The story was then picked up by an
assignment editor for one of the local news shows. At 6:19, the show's
anchorwoman delivered a rewritten version of the newspaper story. By now, a
number of factual errors had crept in. The anchorwoman, who had light brown
hair and bright blue eyes, stumbled once reading from the Teleprompter and then
said Probation had taken over the Darryl King investigation.

"That's quite a turnaround,
Jane," the show's coanchor, a blond man, told the camera.

"It sure is," Jane, the
anchorwoman, said.

 

While the news was on, Joanna
Coleman spoke with Darryl on the untapped phone line she had installed when she
learned her regular phone was bugged.

"Check this shit out,"
Joanna said.

"What?" Darryl asked.

From his end of the line, he could
barely hear the anchor-woman saying, "King's probation officer apparently
has a personal stake in bringing the alleged gunman to justice..."

"They're saying your probation
officer is the one who give you up," Joanna told him.

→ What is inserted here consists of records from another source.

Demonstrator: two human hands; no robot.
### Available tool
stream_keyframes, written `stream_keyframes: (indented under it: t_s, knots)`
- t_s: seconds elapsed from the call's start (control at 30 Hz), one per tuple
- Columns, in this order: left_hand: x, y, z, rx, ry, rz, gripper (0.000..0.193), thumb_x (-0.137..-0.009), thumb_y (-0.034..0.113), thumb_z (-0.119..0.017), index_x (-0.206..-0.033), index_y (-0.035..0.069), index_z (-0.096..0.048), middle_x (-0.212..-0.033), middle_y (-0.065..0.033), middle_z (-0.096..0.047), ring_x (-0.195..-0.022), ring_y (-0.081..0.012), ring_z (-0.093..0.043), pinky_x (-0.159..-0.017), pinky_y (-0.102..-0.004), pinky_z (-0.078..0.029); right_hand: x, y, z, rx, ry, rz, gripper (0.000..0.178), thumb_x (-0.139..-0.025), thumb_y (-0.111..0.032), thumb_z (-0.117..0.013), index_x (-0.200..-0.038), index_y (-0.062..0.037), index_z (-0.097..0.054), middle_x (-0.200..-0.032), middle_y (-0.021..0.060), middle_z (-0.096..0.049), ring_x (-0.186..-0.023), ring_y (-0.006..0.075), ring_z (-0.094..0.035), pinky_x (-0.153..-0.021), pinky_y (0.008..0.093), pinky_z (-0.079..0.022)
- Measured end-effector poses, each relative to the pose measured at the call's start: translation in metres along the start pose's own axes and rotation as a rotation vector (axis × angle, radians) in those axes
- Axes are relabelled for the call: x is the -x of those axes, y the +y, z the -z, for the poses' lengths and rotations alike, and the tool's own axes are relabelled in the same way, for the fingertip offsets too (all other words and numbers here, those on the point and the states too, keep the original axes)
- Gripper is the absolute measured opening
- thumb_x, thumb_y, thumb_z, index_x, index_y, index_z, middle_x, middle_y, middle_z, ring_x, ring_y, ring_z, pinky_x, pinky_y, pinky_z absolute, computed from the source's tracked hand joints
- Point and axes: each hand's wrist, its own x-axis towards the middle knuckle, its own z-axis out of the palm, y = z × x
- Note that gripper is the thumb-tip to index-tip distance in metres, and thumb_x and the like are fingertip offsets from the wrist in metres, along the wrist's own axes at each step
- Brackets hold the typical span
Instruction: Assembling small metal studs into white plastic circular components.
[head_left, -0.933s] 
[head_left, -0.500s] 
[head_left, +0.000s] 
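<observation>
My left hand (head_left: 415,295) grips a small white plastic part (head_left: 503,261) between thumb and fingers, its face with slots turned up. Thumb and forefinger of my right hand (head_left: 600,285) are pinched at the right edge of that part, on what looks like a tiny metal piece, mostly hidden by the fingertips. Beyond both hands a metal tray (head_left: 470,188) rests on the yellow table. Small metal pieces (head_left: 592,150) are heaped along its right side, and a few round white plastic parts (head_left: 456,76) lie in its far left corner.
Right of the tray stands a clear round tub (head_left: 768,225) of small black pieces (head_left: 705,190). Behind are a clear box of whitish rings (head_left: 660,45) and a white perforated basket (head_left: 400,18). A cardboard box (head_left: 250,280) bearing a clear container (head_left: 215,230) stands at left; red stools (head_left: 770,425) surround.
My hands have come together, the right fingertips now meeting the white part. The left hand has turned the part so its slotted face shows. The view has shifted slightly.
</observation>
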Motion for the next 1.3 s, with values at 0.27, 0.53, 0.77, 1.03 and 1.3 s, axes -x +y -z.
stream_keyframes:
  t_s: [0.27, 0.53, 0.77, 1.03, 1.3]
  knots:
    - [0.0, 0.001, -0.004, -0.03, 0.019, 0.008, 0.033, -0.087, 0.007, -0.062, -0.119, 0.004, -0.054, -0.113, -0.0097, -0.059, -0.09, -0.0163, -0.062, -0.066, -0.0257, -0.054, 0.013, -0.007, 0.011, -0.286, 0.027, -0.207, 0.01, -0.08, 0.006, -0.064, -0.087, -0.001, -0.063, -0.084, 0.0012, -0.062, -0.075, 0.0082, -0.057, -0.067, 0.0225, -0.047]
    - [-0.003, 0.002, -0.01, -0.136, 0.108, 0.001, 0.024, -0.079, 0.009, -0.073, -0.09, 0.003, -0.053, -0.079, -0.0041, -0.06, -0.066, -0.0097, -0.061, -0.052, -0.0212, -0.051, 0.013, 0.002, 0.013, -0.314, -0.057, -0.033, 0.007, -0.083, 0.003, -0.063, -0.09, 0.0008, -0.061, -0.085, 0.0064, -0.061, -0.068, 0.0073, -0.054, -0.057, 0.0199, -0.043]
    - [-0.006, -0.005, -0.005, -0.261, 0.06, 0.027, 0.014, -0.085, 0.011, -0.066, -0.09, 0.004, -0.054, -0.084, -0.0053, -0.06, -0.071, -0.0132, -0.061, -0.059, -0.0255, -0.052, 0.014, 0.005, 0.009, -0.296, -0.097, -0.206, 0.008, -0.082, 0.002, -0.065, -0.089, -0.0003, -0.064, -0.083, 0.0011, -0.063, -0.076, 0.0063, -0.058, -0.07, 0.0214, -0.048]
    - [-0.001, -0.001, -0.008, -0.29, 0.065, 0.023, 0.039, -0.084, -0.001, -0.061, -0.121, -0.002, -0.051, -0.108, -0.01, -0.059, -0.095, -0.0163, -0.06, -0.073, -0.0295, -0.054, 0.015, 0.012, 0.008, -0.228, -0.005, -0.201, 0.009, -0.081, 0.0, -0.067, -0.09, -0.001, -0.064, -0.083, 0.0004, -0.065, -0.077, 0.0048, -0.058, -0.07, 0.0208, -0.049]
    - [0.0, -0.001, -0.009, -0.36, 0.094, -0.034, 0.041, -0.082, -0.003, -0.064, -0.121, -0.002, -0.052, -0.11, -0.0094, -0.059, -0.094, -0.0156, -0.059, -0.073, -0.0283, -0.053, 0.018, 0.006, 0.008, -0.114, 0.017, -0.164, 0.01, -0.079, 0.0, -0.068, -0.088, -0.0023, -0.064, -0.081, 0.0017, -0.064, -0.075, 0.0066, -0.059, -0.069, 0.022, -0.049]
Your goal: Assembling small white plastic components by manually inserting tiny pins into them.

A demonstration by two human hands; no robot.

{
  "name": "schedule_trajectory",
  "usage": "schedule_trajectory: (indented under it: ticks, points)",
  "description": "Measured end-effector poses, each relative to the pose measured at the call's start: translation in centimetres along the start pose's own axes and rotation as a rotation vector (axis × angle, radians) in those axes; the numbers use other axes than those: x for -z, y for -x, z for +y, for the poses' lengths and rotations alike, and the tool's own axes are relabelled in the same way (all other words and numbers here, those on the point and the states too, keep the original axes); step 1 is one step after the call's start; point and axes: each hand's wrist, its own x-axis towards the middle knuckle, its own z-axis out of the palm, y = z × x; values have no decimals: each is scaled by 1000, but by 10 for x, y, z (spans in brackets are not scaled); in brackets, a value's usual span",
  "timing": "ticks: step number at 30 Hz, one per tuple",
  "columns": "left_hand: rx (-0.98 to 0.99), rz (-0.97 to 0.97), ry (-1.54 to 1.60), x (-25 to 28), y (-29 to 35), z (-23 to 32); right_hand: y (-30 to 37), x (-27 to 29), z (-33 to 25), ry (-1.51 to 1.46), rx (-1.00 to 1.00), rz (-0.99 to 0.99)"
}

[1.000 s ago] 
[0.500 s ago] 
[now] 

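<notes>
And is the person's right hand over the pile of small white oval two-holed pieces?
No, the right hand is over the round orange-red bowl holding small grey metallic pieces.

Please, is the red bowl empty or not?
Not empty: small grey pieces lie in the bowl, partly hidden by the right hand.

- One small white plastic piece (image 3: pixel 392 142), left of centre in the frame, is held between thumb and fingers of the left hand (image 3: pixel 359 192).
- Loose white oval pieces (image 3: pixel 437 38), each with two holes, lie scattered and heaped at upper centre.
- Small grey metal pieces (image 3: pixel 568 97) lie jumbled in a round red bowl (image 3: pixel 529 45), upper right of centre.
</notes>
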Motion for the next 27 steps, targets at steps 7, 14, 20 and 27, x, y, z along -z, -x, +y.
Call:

"I thought you said it was
Eddie."

"Maybe it was the both of
them."

The woman's voice on the television
kept going on and on.

"Oh... I don't... Oh, I don't
believe this shit," Joanna sputtered.

"What's she saying now?"
Darryl King asked as a baby began crying on his end of the line. "Shut the
fuck up back there!"

"She says your probation
officer got a warrant against you and he be looking for you right now."

"Then he's one dead
motherfucker," Darryl King said.

There was a very long pause.
"Don't be talking that stupid shit on this phone!" Joanna angrily
told her brother. "Don't you think like I told you no more? You're not
visualizing. You be acting like a Taurus again."

"Whass up?" Darryl asked
in a sluggish voice.

"I don't want any more bugs in
my house! It's bad enough my other phone's bugged." She hung up abruptly.

 

Neither Darryl nor his sister was
watching when a very agitated-looking police commissioner appeared on the
eleven o'clock news insisting emphatically that his department was indeed still
in charge of the Darryl King investigation.

 

 

49

 

I spend most of Friday getting
ready for my dinner with Andrea, consulting an old cookbook I haven't opened
since college to get the recipe for Chicken Fricassee with green peppers and
tomatoes. I buy more than thirty dollars' worth of groceries, including endive,
wild rice, a bottle of expensive wine, and a chocolate mousse cake for the
dessert. I'm a reasonably good cook, but I know my limitations.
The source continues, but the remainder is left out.